In a similar vein, a topic that interests me is the role that food plays in history. The potato is a New World discovery. But then why does it show up in ethnic cooking in such places as Russia and India? How did it become a staple in Ireland which eventually led to the great famine? How is the subsequent Irish migration to the United States related to the famine, and possibly led to figures such as Tip O'Neill who influenced the political landscape with his saying that all politics is local? Those are interesting questions but hard to answer because subject headings and call numbers are not structured with the same outlook on information as the questions. Some of the useful books areSeeds of Change classed in SB71 with subject headings "Plants and history" and "Crops-History";Hunger and History classed in TX353 with subject headings "Food-History", "Civilization-History" and "Agriculture-History";Food in History classed in GT2850 with subject headings "Food-History" and "Dinners and dining"; andThe History and Social Influence of the Potato classed in SB211 with the subject heading "Potatoes-History".20 Thus, if one only looked for books on the history of the potato, only one of the four books would be found. But there is also no apparent way for a more systematic approach.

Shively has provided the insightful observation that current library resources such as the catalog record describe the container, not the contained.21 The catalog or the index tells the fact that a container has milk but not how the milk in that particular container tastes. The dysfunction is that library users want to deal with ideas in the sources, but the subject headings and other access points reflect only the container and not the nature of the contained. What is missing includes the tacit dimension to which one must become acculturated because each discipline or culture has its own set of assumptions for organizing ideas and special use of vocabularies.22 This is evident in eliciting information from the previously-discussed PRF or from a catalog record.

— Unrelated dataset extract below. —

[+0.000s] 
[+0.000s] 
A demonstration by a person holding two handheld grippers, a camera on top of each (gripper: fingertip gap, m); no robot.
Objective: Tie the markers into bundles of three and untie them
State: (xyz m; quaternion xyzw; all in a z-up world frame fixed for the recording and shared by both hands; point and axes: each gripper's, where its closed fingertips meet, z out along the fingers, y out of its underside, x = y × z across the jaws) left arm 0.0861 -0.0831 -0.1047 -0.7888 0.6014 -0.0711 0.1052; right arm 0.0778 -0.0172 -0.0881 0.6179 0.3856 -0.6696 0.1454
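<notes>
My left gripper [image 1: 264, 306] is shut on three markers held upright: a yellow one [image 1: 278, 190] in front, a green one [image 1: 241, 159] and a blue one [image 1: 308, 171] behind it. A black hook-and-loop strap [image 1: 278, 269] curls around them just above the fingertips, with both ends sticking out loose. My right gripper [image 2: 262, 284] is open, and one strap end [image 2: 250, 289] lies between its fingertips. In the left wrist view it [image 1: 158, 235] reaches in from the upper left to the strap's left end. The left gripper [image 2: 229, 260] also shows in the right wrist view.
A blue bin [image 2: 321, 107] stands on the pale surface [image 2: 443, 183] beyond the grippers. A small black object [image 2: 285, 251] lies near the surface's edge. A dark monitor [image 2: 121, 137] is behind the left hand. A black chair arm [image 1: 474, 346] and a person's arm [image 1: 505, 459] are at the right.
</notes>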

Communities of practitioners such as catalogers have assumptions that may not be shared. These are bits that are not verbalized but learned through accumulated social experiences. These bits are procedural in nature and highly contextualized. One pays selective attention to the bits in a passing stream and selectively combine and compare them to one's past knowledge.23 These selections are then frozen into access points associated with each item. Thus the social dimension is composed of both the interpretation of the explicit text and the tacit assumptions surrounding the text. While it is not the librarian's intention to hide information, the way information is organized and access provided may have placed an obstacle to its use. That obstacle is more social than technical in the singular interpretation of the content provided by existing access tools.